-- TASK STATEMENT --
Starting at the line that holds "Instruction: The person", set down each line through the end of the listing, exactly as written and with nothing added.

-- COLLECTED MATERIAL --
»»

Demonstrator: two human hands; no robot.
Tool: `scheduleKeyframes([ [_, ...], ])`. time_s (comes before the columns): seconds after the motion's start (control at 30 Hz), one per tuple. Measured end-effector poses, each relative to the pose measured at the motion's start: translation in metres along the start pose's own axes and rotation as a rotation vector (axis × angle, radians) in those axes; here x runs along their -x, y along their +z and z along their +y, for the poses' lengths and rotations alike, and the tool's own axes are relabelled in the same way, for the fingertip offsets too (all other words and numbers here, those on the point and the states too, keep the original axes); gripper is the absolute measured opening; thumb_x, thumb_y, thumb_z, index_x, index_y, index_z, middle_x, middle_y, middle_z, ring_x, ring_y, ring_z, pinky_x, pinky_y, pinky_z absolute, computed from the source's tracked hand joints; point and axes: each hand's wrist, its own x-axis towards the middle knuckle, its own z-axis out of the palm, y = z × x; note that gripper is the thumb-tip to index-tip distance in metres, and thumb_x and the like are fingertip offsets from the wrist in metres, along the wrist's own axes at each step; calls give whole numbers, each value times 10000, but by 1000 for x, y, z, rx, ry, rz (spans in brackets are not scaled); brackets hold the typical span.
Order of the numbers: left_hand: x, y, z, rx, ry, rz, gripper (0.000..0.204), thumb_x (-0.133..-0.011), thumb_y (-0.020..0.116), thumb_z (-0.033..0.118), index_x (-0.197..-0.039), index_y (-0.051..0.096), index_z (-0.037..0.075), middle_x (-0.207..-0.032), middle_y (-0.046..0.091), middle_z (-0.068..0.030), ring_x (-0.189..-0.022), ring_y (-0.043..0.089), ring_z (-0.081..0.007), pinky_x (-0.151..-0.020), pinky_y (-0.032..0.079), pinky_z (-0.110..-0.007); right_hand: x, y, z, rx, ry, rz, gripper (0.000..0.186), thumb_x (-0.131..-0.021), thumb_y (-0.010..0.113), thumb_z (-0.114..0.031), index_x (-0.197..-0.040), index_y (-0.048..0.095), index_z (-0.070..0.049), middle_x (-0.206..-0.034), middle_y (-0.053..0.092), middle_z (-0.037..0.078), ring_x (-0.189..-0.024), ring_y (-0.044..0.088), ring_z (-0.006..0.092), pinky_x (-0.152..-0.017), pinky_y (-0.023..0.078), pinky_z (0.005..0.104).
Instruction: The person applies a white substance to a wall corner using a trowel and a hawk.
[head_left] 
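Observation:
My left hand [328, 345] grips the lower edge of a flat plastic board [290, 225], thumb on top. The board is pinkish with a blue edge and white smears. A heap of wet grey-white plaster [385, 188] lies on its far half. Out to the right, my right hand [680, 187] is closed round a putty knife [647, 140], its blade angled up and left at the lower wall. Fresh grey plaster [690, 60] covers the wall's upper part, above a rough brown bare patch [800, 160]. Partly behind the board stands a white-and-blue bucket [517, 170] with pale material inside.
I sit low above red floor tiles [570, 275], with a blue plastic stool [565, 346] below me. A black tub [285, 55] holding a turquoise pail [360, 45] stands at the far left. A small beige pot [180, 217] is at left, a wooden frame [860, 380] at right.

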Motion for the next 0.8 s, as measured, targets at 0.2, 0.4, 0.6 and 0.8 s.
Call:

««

-- SOLUTION TO THE PROBLEM --
Instruction: The person applies a white substance to a wall corner using a trowel and a hawk.
[head_left] 
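Observation:
My left hand [328, 345] grips the lower edge of a flat plastic board [290, 225], thumb on top. The board is pinkish with a blue edge and white smears. A heap of wet grey-white plaster [385, 188] lies on its far half. Out to the right, my right hand [680, 187] is closed round a putty knife [647, 140], its blade angled up and left at the lower wall. Fresh grey plaster [690, 60] covers the wall's upper part, above a rough brown bare patch [800, 160]. Partly behind the board stands a white-and-blue bucket [517, 170] with pale material inside.
I sit low above red floor tiles [570, 275], with a blue plastic stool [565, 346] below me. A black tub [285, 55] holding a turquoise pail [360, 45] stands at the far left. A small beige pot [180, 217] is at left, a wooden frame [860, 380] at right.
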
Motion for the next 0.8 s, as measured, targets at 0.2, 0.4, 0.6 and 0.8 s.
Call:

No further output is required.